January 16, 2016

High Performance Computing Astrophysics

The evolution of N-body systems, like galactic nuclei or globular clusters, is a source of different astrophysical phenomena which can be simulated using computational algorithms. Due the theoretical scale complexity of this simulations, O2 and even O3, serial programming (non-parallel) does not suffice: We need to use techniques and tools related to High Performance Computing, including the coding for massively parallel processors, the so-called Graphics Processing Units (GPU), in CUDA.

hpc

To analyse the dynamical evolution of a dense stellar system including relaxation, the most accurate technique at our disposal are direct-summation integrators. This is a very expensive method because we integrate all gravitational forces for all stars at every time step, while carefully taking into account the exchange of energy and angular momentum between them without making any a priori assumptions about the system.

One example is the family of dynamical codes for particle systems with relaxation processes of Sverre Aarseth, which have been developed for more than 50 years.

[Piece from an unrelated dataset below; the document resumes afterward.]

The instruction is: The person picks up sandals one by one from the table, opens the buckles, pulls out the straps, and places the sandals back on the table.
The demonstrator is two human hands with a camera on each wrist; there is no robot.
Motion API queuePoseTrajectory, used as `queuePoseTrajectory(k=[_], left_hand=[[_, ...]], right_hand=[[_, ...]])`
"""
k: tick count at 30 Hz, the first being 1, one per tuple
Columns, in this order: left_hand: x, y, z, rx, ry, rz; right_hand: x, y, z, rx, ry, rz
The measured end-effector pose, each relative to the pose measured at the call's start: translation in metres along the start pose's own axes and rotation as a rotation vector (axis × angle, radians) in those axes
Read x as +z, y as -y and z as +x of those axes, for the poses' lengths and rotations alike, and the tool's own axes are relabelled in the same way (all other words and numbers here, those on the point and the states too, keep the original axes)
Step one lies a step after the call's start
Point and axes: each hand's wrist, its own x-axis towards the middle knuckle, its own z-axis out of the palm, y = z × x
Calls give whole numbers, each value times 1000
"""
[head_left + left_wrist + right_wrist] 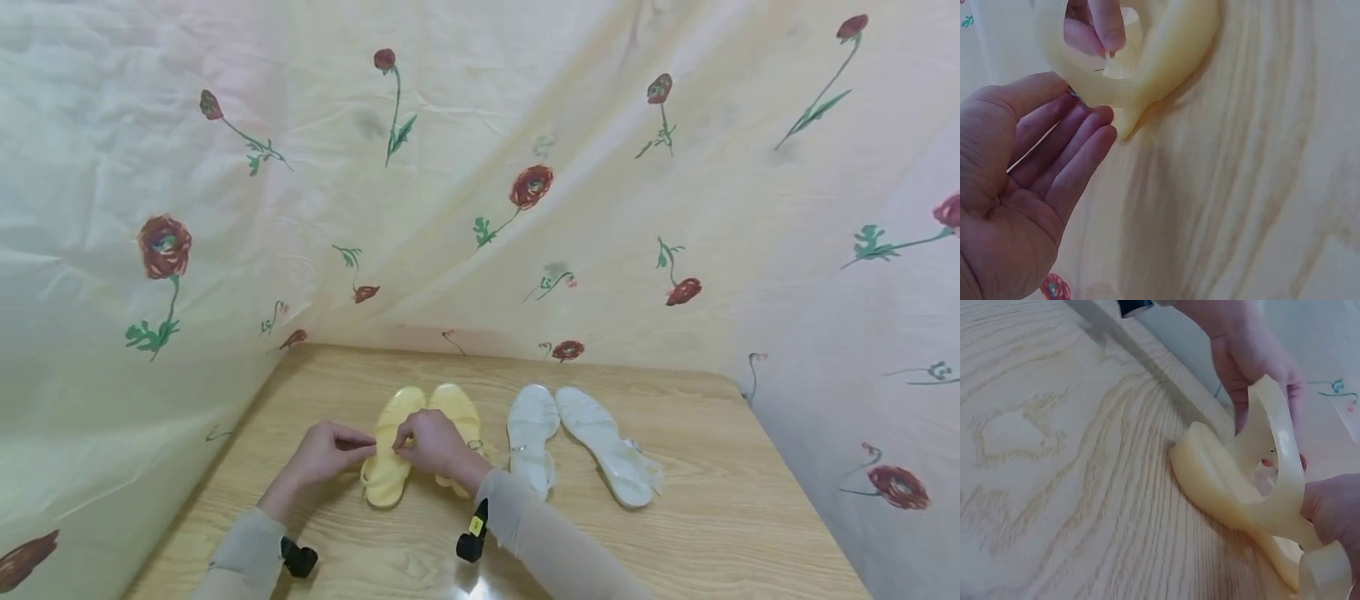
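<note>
My left hand [326,454] is at the outer side of the left yellow sandal [405,404], pinching its ankle strap between thumb and fingertips. A small metal buckle [1074,95] shows beside those fingertips in the left wrist view. Over the same sandal, my right hand [435,442] pinches a strap part from the inner side; its fingertips [1113,39] appear through the strap loop. The right wrist view shows the sandal's heel [1210,481] on the wood and the strap standing up. Behind my right hand lies the other yellow sandal [453,402], partly hidden.
Two white sandals [534,417] lie to the right on the wooden table [720,467], their toes close together and heels apart. Flower-printed cloth [450,208] hangs behind and at both sides of the table. A small black camera [471,546] is strapped to my right wrist.
</note>
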Motion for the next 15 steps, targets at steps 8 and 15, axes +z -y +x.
queuePoseTrajectory(k=[8, 15], left_hand=[[-2, -7, -2, -65, -62, -21], [-22, -23, -5, 17, -452, 31]], right_hand=[[-15, 3, 7, 69, -114, 163], [-37, 8, 10, 25, -83, 314]])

This approach relies on the improved Hermite integration scheme. Since these approaches integrate Newton’s equations directly, all Newtonian gravitational effects are included naturally. However, these codes have historically been written to integrate globular clusters and not galactic nuclei, where we know that a massive black hole dominates the gravitational potential within a critical radius, a so-called “semi-Keplerian system”.

The black hole leads to extremely important astrophysical phenomena, like the tidal disruption of stars that come too close to it, or to the capture of compact objects via the emission of gravitational waves, as predicted by the theory of general relativity.

The basic Hermite algorithm of these direct-summation integrators is not suited to cope with this situation, and leads to energy errors. If one however splits the forces and takes into account the deviation introduced by the massive black hole by integrating the different kind of orbits using simple Kepler analysis, the error can be taken care of and avoided.

We are working on this problem by developing from scratch a high-modular Graphical Processor Units (GPU) code. The program is finished in its bare-bones dynamical form, i.e. it integrates a dense stellar system from a pure dynamical standpoint, but thanks to the hard-wired modularity of the code, new physics can and is being added to it, such as tidal disruptions, the role of stellar collisions and gravitational radiation processes. We also are developing a GPU-parallel version which, thanks to our access to one of the largest GPU clusters in the world, will allow us to deliver the first realistic simulations of globular clusters.